## WHAT THIS TASK INVOLVES
Please write out all of the data below exactly, without including the pictures.
···
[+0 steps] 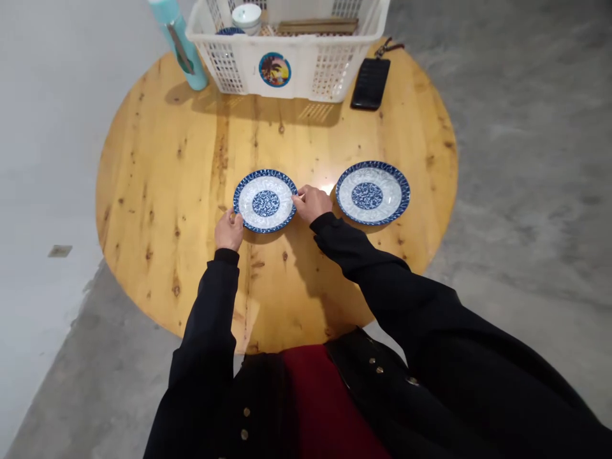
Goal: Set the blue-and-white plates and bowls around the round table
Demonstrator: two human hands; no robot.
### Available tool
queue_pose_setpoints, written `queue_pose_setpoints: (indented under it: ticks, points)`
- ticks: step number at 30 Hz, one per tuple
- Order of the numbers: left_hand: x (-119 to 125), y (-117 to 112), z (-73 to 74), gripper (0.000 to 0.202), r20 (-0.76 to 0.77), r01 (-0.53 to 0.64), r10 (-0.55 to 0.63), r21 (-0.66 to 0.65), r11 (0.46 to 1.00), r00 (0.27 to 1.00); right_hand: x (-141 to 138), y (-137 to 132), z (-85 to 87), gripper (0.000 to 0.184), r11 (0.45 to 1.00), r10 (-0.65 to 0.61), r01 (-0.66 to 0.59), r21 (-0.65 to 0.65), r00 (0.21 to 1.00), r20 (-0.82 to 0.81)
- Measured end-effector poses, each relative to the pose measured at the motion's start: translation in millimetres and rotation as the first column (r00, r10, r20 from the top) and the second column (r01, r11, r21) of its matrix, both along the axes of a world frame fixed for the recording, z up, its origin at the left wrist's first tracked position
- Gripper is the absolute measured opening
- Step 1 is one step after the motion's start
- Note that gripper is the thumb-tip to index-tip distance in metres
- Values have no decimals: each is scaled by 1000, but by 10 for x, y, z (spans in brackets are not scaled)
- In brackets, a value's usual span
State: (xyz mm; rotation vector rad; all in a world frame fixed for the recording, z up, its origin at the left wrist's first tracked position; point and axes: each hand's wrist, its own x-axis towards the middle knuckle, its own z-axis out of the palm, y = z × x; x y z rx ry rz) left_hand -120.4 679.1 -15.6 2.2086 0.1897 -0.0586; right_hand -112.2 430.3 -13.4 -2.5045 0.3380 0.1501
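Observation:
A blue-and-white patterned plate (265, 203) is between my two hands, over the middle of the wooden table. My left hand (229, 231) grips its lower left rim, thumb on top. On the opposite side, my right hand (313, 203) pinches the right rim, with its fingertips over the edge. The fingers beneath the rim are hidden on both sides. A second plate (367, 194) of the same pattern rests on the table just right of my right hand, apart from it.
At the far edge of the round wooden table (157, 166) stands a white plastic basket (306, 70) holding bowls (247, 18) and wooden sticks (318, 25). A light-blue bottle (184, 54) is left of it; a black wallet-like case (371, 84) lies right.

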Motion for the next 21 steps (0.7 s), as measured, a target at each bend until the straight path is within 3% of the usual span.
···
## ANSWER AREA
[+0 steps] 
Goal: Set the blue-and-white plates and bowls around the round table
Demonstrator: two human hands; no robot.
### Available tool
queue_pose_setpoints, written `queue_pose_setpoints: (indented under it: ticks, points)`
- ticks: step number at 30 Hz, one per tuple
- Order of the numbers: left_hand: x (-119 to 125), y (-117 to 112), z (-73 to 74), gripper (0.000 to 0.202), r20 (-0.76 to 0.77), r01 (-0.53 to 0.64), r10 (-0.55 to 0.63), r21 (-0.66 to 0.65), r11 (0.46 to 1.00), r00 (0.27 to 1.00); right_hand: x (-141 to 138), y (-137 to 132), z (-85 to 87), gripper (0.000 to 0.184), r11 (0.45 to 1.00), r10 (-0.65 to 0.61), r01 (-0.66 to 0.59), r21 (-0.65 to 0.65), r00 (0.21 to 1.00), r20 (-0.82 to 0.81)
- Measured end-effector poses, each relative to the pose measured at the motion's start: translation in millimetres and rotation as the first column (r00, r10, r20 from the top) and the second column (r01, r11, r21) of its matrix, both along the axes of a world frame fixed for the recording, z up, its origin at the left wrist's first tracked position
- Gripper is the absolute measured opening
- Step 1 is one step after the motion's start
- Note that gripper is the thumb-tip to index-tip distance in metres
- Values have no decimals: each is scaled by 1000, but by 10 for x, y, z (spans in brackets are not scaled)
- In brackets, a value's usual span
State: (xyz mm; rotation vector rad; all in a world frame fixed for the recording, z up, its origin at the left wrist's first tracked position; point and axes: each hand's wrist, its own x-axis towards the middle knuckle, its own z-axis out of the palm, y = z × x; x y z rx ry rz) left_hand -120.4 679.1 -15.6 2.2086 0.1897 -0.0586; right_hand -112.2 430.3 -13.4 -2.5045 0.3380 0.1501
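Observation:
A blue-and-white patterned plate (265, 203) is between my two hands, over the middle of the wooden table. My left hand (229, 231) grips its lower left rim, thumb on top. On the opposite side, my right hand (313, 203) pinches the right rim, with its fingertips over the edge. The fingers beneath the rim are hidden on both sides. A second plate (367, 194) of the same pattern rests on the table just right of my right hand, apart from it.
At the far edge of the round wooden table (157, 166) stands a white plastic basket (306, 70) holding bowls (247, 18) and wooden sticks (318, 25). A light-blue bottle (184, 54) is left of it; a black wallet-like case (371, 84) lies right.
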
Motion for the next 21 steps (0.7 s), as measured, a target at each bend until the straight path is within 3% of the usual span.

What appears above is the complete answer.